— WHAT IS EXPECTED —
Where a line holds the word "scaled", copy it from the records.

[DATA PROVIDED Boundary: Start]

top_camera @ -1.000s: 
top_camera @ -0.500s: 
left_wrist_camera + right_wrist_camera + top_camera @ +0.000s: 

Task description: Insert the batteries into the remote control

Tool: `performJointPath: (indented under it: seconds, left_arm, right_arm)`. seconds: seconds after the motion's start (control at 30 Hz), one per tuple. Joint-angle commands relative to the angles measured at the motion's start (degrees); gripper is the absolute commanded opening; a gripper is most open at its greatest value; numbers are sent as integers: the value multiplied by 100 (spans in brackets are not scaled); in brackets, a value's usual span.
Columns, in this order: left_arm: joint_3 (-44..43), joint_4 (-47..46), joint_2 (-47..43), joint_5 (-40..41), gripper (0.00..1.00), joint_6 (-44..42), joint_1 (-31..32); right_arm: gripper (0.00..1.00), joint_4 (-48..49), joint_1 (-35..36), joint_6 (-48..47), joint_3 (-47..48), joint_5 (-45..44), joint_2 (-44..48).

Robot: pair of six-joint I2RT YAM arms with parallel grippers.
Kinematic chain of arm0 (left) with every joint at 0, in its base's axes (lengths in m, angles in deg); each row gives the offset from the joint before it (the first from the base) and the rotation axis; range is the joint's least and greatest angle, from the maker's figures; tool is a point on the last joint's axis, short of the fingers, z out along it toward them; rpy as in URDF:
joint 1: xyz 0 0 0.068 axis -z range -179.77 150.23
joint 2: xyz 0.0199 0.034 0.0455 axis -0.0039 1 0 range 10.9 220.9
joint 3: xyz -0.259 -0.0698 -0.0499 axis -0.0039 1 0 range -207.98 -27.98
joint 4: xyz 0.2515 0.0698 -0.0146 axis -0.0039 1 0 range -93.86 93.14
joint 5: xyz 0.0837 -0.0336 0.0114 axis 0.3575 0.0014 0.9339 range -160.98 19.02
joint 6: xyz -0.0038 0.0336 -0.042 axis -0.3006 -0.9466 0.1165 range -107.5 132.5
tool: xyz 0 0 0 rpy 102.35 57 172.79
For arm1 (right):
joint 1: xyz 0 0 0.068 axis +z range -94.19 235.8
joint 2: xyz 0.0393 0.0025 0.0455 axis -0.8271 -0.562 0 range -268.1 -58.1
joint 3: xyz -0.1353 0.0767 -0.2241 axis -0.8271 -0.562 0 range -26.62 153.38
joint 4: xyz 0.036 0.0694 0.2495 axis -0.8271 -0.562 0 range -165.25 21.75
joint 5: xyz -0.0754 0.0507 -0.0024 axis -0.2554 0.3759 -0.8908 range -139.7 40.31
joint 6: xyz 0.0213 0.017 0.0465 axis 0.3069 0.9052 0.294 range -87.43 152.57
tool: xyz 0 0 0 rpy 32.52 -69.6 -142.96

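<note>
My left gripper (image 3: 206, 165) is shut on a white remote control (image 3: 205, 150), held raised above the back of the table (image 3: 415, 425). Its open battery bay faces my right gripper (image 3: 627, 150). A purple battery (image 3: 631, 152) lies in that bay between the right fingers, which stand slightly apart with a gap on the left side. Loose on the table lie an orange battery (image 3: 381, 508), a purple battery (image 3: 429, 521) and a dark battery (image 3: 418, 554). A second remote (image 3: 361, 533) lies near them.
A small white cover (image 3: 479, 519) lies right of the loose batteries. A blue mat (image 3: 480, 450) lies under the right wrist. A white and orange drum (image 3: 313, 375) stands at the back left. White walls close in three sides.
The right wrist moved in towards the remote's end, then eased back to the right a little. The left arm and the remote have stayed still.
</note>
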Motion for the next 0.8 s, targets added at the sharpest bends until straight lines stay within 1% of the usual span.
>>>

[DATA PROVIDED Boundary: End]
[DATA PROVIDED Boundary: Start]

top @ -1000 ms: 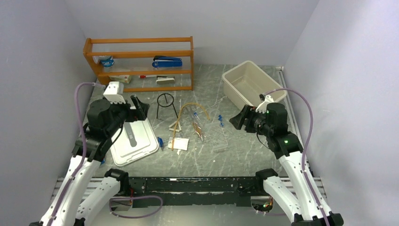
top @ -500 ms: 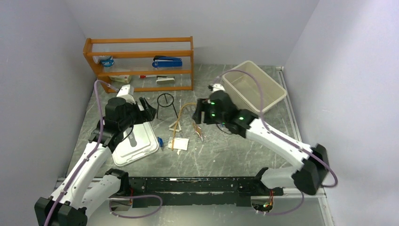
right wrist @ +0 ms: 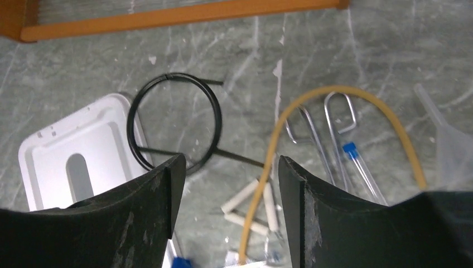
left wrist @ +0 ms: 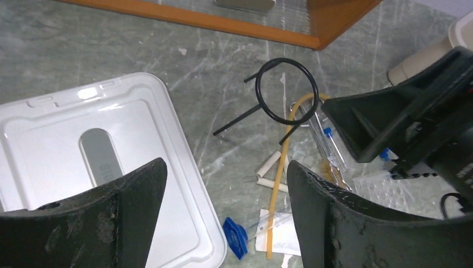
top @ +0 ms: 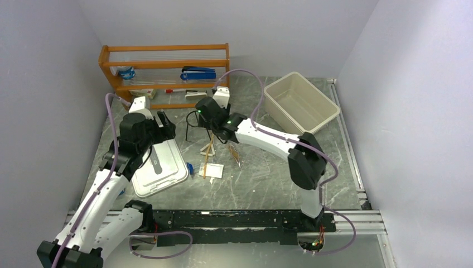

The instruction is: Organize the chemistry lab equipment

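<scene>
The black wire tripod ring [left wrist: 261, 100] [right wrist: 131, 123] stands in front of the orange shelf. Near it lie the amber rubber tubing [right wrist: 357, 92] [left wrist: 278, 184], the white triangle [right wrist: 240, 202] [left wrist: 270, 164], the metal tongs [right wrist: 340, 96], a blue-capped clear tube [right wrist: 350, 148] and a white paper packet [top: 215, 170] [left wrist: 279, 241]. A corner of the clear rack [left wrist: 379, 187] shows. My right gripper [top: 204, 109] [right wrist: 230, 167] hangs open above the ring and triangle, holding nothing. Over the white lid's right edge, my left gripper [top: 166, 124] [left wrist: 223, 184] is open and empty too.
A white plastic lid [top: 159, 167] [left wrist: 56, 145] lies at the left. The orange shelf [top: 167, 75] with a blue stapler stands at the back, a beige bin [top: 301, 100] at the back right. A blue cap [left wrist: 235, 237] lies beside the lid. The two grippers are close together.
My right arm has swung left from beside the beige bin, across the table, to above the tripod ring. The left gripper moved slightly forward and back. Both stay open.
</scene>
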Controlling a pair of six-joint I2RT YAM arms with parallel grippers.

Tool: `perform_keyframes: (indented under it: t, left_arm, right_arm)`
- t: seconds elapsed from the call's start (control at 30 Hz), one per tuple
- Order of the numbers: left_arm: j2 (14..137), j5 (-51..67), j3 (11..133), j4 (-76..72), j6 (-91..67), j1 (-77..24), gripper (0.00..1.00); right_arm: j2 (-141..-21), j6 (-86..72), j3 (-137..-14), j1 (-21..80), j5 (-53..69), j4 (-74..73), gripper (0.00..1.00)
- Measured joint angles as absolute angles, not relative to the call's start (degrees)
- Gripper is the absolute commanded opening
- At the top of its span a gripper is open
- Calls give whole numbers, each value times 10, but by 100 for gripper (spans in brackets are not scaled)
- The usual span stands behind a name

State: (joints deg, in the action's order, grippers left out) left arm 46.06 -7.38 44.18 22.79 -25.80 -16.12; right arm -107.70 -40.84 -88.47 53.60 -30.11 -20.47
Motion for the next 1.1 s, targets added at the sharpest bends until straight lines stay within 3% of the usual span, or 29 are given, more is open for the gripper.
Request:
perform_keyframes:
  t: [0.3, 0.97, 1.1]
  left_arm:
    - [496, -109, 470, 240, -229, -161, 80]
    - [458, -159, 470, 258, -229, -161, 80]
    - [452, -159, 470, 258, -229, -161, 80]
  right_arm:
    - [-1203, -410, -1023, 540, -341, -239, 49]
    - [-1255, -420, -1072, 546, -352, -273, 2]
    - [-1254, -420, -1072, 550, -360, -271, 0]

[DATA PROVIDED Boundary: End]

— ANSWER FOR THE TASK —
Tool: `performJointPath: (indented under it: seconds, left_arm, right_arm)`. seconds: seconds after the motion's start (control at 30 Hz), one per tuple. Joint-angle commands relative to the angles measured at the motion's start (degrees); gripper is the absolute commanded opening; a gripper is most open at its greatest value; numbers are sent as integers: the value multiplied by 100 (spans in brackets are not scaled); in brackets, a value's usual span.
- Calls give whole numbers, each value times 10, but by 100 for gripper (spans in brackets are not scaled)

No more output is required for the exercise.